Dressed up as a princess, happily playing with her brother Jeremy and sister Molly, Tayla Richardson can’t help but make you smile.
With her cheeky grin, her sparkly beloved Princess gown and her long brown hair, you can imagine the laughs and the sibling bickering, the silly songs and the endless games. Tayla Richardson could be any of our daughters.
Except three-year old Tayla is dead. And her parents say the reason is medical negligence, when she was given nearly 10 times the amount of medication required for treatment of a rare metabolic disorder.

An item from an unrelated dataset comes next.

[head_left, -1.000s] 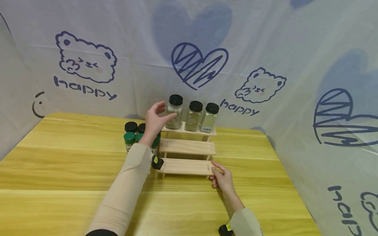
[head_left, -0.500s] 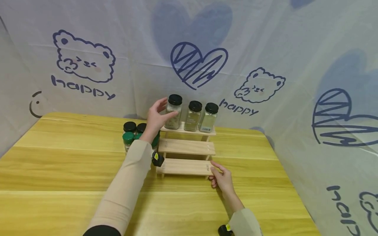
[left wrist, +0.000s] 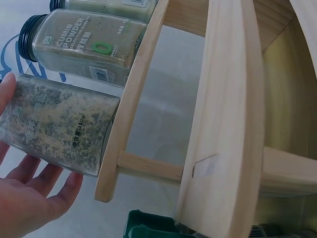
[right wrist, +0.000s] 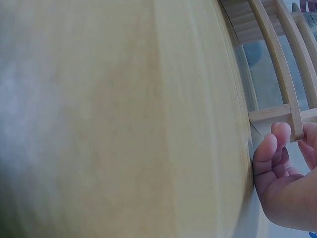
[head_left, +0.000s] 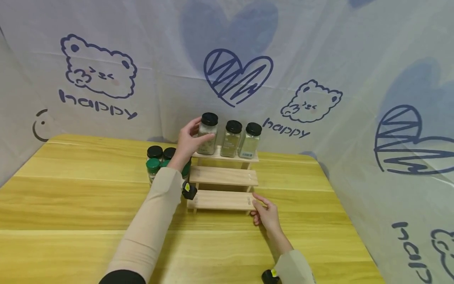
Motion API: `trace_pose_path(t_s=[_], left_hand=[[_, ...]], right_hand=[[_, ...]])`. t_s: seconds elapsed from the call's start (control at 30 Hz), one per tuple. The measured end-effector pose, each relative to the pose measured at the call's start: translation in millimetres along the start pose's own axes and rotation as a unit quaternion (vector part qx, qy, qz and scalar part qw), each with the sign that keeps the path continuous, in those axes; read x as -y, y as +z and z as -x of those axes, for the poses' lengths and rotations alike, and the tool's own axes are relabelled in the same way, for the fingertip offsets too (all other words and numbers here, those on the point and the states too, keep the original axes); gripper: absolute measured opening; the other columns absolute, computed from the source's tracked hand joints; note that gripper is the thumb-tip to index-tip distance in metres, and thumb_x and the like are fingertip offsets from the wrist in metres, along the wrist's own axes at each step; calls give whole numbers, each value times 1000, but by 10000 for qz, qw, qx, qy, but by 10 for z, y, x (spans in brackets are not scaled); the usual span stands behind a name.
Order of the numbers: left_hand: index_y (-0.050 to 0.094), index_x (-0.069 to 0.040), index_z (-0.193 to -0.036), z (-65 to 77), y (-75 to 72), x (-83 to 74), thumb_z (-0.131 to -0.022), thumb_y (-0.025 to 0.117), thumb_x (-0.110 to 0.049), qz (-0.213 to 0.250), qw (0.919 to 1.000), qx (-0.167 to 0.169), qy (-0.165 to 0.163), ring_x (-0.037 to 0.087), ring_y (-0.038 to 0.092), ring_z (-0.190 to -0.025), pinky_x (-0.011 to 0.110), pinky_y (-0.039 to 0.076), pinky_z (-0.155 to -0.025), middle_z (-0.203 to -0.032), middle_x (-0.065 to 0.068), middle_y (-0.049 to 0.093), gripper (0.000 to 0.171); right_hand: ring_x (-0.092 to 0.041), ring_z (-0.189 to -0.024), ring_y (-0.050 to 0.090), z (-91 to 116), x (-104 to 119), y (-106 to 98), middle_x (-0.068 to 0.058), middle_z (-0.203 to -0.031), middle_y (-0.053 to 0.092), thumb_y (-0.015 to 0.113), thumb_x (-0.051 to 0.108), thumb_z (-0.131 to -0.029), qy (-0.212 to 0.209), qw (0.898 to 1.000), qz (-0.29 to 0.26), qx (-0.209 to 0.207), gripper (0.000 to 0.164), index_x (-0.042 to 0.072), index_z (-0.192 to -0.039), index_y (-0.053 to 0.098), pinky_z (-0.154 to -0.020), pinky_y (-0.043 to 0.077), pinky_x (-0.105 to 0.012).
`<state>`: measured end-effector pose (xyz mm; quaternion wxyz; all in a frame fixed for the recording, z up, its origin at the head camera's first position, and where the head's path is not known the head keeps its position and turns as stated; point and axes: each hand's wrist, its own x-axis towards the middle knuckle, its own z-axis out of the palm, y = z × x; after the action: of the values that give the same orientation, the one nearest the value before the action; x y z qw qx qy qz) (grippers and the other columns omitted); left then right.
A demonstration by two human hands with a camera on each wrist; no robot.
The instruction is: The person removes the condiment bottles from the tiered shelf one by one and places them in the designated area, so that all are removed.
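Observation:
On the top tier of a three-step wooden rack [head_left: 223, 176] stand three square glass spice jars with black lids. My left hand [head_left: 186, 145] holds the leftmost spice jar [left wrist: 59, 124], thumb on one side and fingers on the other. This jar has speckled grey-beige contents, and its base is at the top board. Beside it stands the cumin powder jar [head_left: 230, 144], its label readable in the left wrist view. The third jar [head_left: 250, 145], with pale contents, is at the right end. My right hand [head_left: 267, 217] grips the right end of the lowest board [right wrist: 280, 54].
Several smaller jars with black and green lids [head_left: 153, 165] are grouped left of the rack, partly hidden by my left forearm. The rack stands on a wooden table [head_left: 88, 197]. A printed cloth [head_left: 170, 79] hangs close behind it.
The fingers of my left hand have come in slightly closer around the leftmost jar. My right hand keeps its place on the rack. The head view has shifted a little.

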<state>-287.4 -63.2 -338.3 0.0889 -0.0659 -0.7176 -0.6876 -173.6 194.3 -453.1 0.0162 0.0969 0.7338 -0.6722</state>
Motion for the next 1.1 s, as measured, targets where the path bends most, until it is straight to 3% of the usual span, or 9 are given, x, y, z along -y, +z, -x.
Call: trace_pose_path(t_s=[0.7, 1.1], left_hand=[[49, -5, -127, -13, 8, 41, -72, 75, -16, -402, 9964, -442, 603, 24, 53, -105, 32, 46, -85, -123, 12, 52, 62], [50, 0, -124, 58, 4, -71, -67, 78, -14, -334, 9921, -611, 1045, 23, 55, -103, 28, 46, -84, -121, 14, 53, 65]], right_hand=[[-7, -34, 44, -23, -24, -8, -7, -53, 57, 54, 11, -90, -3, 10000, -66, -11, 33, -1, -121, 54, -34, 40, -19], [-8, -34, 44, -23, -37, -2, -8, -53, 57, 54, 10, -90, 17, 10000, 4, -60, 32, 0, -121, 54, -34, 40, -20]])
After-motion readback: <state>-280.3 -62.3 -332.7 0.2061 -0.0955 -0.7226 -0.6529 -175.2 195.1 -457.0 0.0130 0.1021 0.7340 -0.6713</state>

It was only 7-months before Tayla’s death that her family discovered she had Urea Cycle Disorder, a disorder which led her to develop bizarre food cravings. Tayla would beg for McDonald’s fries or hash browns. She would eat red capsicum dipped in balsamic dressing, and had no interest in soft drink, instead only desiring water.
Urea Cycle Disorder is a genetic disorder caused by a mutation that results in a deficiency of one of the six enzymes in the urea cycle. These enzymes are responsible for removing ammonia from the blood stream. Excessive ammonia in the blood can reach the brain and can cause irreversible brain damage, coma, and/or death.
In May 2011, Tayla became desperately ill. Three days of continuous vomiting made doctors test her for a range of rare disorders. They came up trumps. Tayla’s Urea Cycle Disorder had been missed in newborn screening.
Her Mum, Cath Richardson told News Limited that she was beginning to doubt her skills as a mother.
“I was thinking I was a terrible mum, feeding her junk,” Cath says. “Actually, it was good for her.” Urea Cycle Disorder is a condition that made Tayla’s body require many more calories than an average three-year old, but she struggled to digest protein.
The family became experts at seeking out where the best chips were in town. For this Victorian country family dealing with Tayla’s rare disorder was tough. Everything Tayla ate was carefully weighed and catalogued. She had a gastric-nasal tube inserted to deliver a special low-protein, high-kilojoule formula.
While treating the condition was difficult and required many hospital visits it was expected that she would have a life expectancy well beyond her teens.